- [Work request]: Retype all of the data that follows, line for line.

- [Stored data]:

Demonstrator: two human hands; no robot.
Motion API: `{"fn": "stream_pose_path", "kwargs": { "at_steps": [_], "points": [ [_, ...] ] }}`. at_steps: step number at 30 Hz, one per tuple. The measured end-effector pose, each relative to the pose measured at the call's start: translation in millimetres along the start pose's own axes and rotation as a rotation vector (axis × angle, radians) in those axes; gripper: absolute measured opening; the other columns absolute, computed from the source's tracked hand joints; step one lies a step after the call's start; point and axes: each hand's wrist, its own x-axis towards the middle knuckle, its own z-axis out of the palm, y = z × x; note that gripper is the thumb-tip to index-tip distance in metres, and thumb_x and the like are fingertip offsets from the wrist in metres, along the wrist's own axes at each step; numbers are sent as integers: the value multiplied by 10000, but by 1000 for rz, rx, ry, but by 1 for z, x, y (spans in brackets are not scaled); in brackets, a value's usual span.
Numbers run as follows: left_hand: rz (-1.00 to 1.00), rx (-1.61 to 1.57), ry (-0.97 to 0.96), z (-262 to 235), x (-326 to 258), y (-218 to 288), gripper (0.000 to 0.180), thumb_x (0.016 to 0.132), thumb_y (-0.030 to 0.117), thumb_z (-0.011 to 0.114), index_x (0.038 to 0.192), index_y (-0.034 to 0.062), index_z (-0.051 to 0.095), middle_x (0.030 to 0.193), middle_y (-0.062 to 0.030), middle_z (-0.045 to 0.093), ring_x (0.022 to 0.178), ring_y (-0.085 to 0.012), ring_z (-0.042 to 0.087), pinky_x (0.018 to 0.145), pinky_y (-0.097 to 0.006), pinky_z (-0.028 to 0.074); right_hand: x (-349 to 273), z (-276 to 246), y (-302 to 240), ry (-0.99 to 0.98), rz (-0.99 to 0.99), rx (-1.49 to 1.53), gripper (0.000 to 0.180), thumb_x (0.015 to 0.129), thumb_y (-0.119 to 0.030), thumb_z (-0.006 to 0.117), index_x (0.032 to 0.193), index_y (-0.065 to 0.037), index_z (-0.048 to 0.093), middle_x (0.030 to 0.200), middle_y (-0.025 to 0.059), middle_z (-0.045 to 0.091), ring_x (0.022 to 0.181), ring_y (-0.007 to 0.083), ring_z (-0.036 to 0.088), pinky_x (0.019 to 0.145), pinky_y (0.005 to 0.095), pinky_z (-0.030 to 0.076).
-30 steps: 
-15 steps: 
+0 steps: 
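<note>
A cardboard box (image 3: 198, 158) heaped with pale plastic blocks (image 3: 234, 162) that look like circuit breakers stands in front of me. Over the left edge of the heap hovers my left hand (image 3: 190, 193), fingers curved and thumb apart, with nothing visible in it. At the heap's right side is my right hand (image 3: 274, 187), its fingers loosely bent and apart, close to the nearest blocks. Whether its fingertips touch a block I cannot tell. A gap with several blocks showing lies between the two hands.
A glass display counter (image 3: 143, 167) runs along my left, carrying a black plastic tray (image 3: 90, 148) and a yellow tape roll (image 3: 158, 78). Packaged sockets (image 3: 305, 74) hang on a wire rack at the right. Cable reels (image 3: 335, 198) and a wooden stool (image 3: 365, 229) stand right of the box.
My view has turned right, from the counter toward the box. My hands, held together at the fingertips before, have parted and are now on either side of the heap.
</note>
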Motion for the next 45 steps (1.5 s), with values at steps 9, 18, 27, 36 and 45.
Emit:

- [Task solution]:
Demonstrator: two human hands; no robot.
Motion API: `{"fn": "stream_pose_path", "kwargs": { "at_steps": [_], "points": [ [_, ...] ] }}`. at_steps: step number at 30 Hz, one per tuple. The measured end-effector pose, each relative to the pose measured at the call's start: translation in millimetres along the start pose's own axes and rotation as a rotation vector (axis × angle, radians) in those axes; gripper: absolute measured opening; the other columns absolute, computed from the source's tracked hand joints; step one lies a step after the call's start; point and axes: each hand's wrist, its own x-axis towards the middle knuckle, its own z-axis out of the palm, y = z × x; note that gripper is the thumb-tip to index-tip distance in metres, and thumb_x and the like are fingertip offsets from the wrist in metres, along the wrist's own axes at each step; numbers are sent as integers: the value multiplied by 10000, but by 1000 for rz, rx, ry, but by 1 for z, x, y (spans in brackets are not scaled); in brackets, a value's usual span.
Numbers run as follows: left_hand: rz (-1.00 to 1.00), rx (-1.61 to 1.57), ry (-0.97 to 0.96), z (-262 to 235), x (-326 to 258), y (-218 to 288), gripper (0.000 to 0.180), thumb_x (0.016 to 0.132), thumb_y (-0.030 to 0.117), thumb_z (-0.011 to 0.114), index_x (0.038 to 0.192), index_y (-0.034 to 0.062), index_z (-0.051 to 0.095), middle_x (0.030 to 0.193), middle_y (-0.062 to 0.030), middle_z (-0.045 to 0.093), ring_x (0.022 to 0.178), ring_y (-0.085 to 0.012), ring_z (-0.042 to 0.087), pinky_x (0.018 to 0.145), pinky_y (-0.097 to 0.006), pinky_z (-0.028 to 0.074); right_hand: x (-349 to 273), z (-276 to 246), y (-302 to 240), ry (-0.99 to 0.98), rz (-0.99 to 0.99), rx (-1.49 to 1.53), gripper (0.000 to 0.180), thumb_x (0.015 to 0.129), thumb_y (-0.119 to 0.030), thumb_z (-0.006 to 0.117), index_x (0.032 to 0.193), index_y (-0.065 to 0.037), index_z (-0.048 to 0.093), middle_x (0.030 to 0.200), middle_y (-0.025 to 0.059), middle_z (-0.045 to 0.091), ring_x (0.022 to 0.181), ring_y (-0.007 to 0.083), ring_z (-0.036 to 0.088), pinky_x (0.019 to 0.145), pinky_y (0.005 to 0.095), pinky_z (-0.030 to 0.076).
-30 steps: 
-15 steps: 
+0 steps: 
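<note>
A cardboard box (image 3: 198, 158) heaped with pale plastic blocks (image 3: 234, 162) that look like circuit breakers stands in front of me. Over the left edge of the heap hovers my left hand (image 3: 190, 193), fingers curved and thumb apart, with nothing visible in it. At the heap's right side is my right hand (image 3: 274, 187), its fingers loosely bent and apart, close to the nearest blocks. Whether its fingertips touch a block I cannot tell. A gap with several blocks showing lies between the two hands.
A glass display counter (image 3: 143, 167) runs along my left, carrying a black plastic tray (image 3: 90, 148) and a yellow tape roll (image 3: 158, 78). Packaged sockets (image 3: 305, 74) hang on a wire rack at the right. Cable reels (image 3: 335, 198) and a wooden stool (image 3: 365, 229) stand right of the box.
My view has turned right, from the counter toward the box. My hands, held together at the fingertips before, have parted and are now on either side of the heap.
</note>
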Motion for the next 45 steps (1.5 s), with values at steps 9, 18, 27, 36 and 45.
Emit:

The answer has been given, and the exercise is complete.